The athletic field at John Burroughs Junior High School couldn’t have been much longer than a hundred yards. But whenever the final bell of the school day rang, its concrete expanse seemed to telescope fearsomely.
Just a period or two earlier, the field was typically the sun-baked scene of gym class kickball or “capture the flag” showdowns; but as soon as school let out, the idea of getting across it and out to the line of RTD buses parked along Wilshire Boulevard suddenly became about as appealing as going “over the top” on the Western Front. Because that final school bell didn’t just signify the end of classes for the day — it also served as the bat signal for clusters of bullies to gather on the athletic field, where they would individually or collectively harass and pick on smaller kids like myself as they made their backpacked way to the buses.

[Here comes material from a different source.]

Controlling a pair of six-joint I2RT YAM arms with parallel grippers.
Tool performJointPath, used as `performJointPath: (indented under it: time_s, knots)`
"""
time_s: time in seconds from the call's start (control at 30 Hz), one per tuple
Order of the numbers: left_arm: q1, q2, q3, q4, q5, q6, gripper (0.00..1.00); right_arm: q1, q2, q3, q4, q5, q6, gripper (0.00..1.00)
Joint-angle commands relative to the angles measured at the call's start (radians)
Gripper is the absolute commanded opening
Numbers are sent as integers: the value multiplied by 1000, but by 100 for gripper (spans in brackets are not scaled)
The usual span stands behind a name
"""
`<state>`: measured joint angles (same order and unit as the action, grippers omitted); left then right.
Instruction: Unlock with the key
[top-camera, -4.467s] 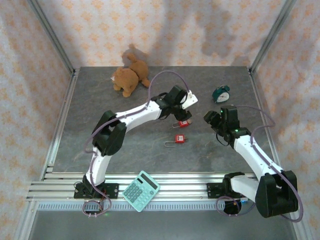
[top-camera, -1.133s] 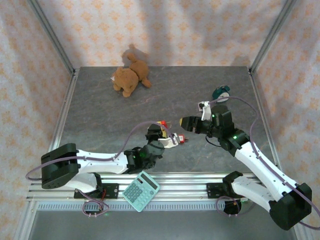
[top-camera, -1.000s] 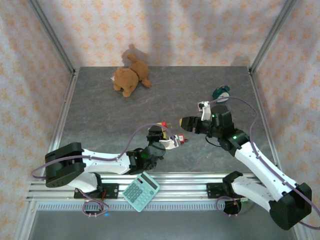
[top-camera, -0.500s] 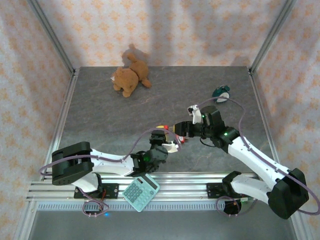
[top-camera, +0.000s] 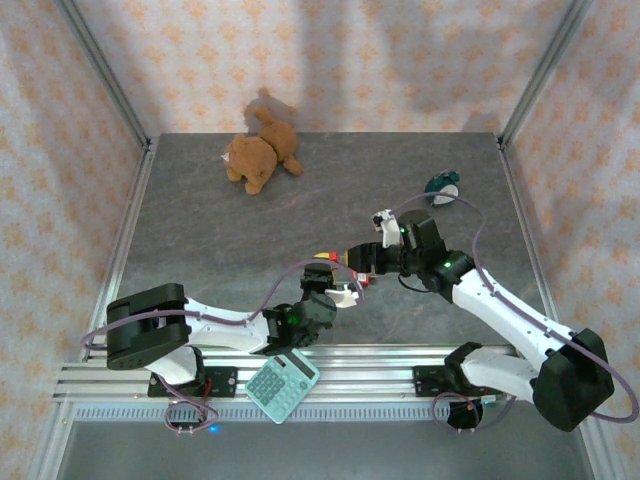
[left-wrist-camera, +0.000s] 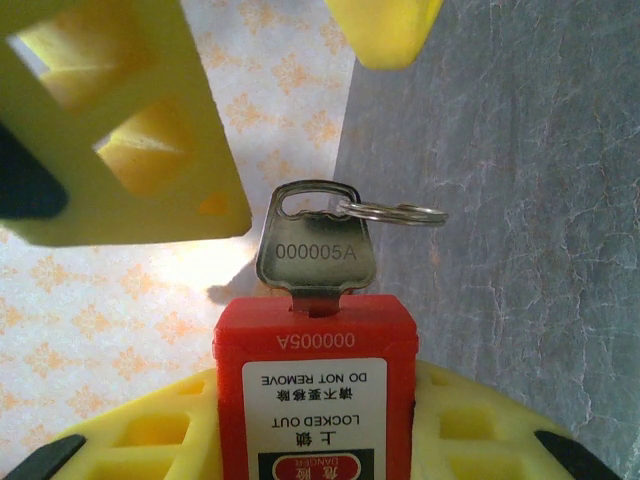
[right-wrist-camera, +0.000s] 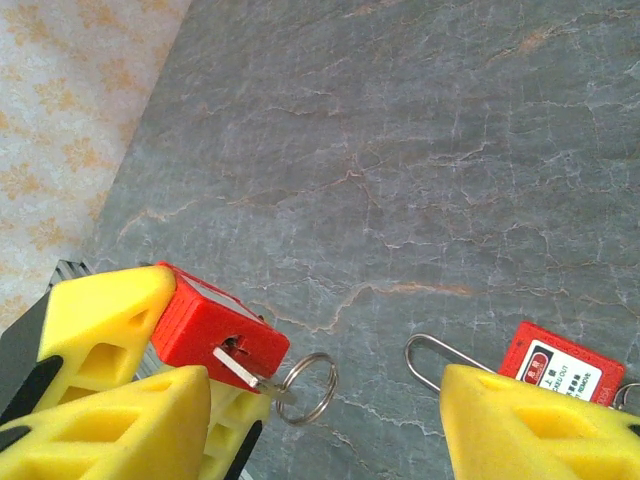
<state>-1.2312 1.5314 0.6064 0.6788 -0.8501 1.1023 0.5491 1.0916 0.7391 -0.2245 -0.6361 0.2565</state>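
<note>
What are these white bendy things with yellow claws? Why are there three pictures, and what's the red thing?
They are two robot arms with yellow pinchers. One picture looks down from above. The other two come from small cameras on each wrist. On the grey table are a teddy bear, a little clock and a spare padlock. A calculator sits at the front edge. The left gripper pinches a red padlock with a key in it. The right gripper is open, close to that key.

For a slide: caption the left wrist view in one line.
Left hand holding a red padlock, key inserted, right hand open just beyond the key.
</note>
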Motion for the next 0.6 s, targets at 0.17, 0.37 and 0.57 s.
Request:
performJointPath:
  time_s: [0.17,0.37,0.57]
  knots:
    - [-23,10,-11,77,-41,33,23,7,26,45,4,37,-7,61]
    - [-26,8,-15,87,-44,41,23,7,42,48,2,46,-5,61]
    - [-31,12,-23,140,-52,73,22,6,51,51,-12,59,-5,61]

Many decades later, I would run a similarly intense and claustrophobic gauntlet upon my arrival at the airport in Cabo San Lucas, Mexico, where reps from various local resorts made frantic, personal space-violating offers of free tequila, boat tours and hang-gliding excursions in exchange for attending their employers’ time share presentations. In the John Burroughs afterschool gauntlet, however, the in-your-face propositions were generally more along the lines of “Give me your bus money or I’ll kick your ass,” occasionally interspersed with somewhat more subtle attempts to part you from your coins.
As a 12 year-old lad fresh from the comfy college town of Ann Arbor, Michigan, I wasn’t at all what you’d call “street smart”. But I quickly learned that the best way to sidestep such confrontations was to just keep walking and avoid eye contact; and if that failed, “keep walking and act stupid” was a far more effective tactic than outright resistance. I figured this trick out one afternoon in February 1979, when an older kid fell into step beside me as I was trying to leave the school.
“You taking the bus?” he asked.
“Yeah,” I answered.
“Here,” he said, holding up a grey paper RTD transfer. “Give me a quarter, and you can have my bus transfer.”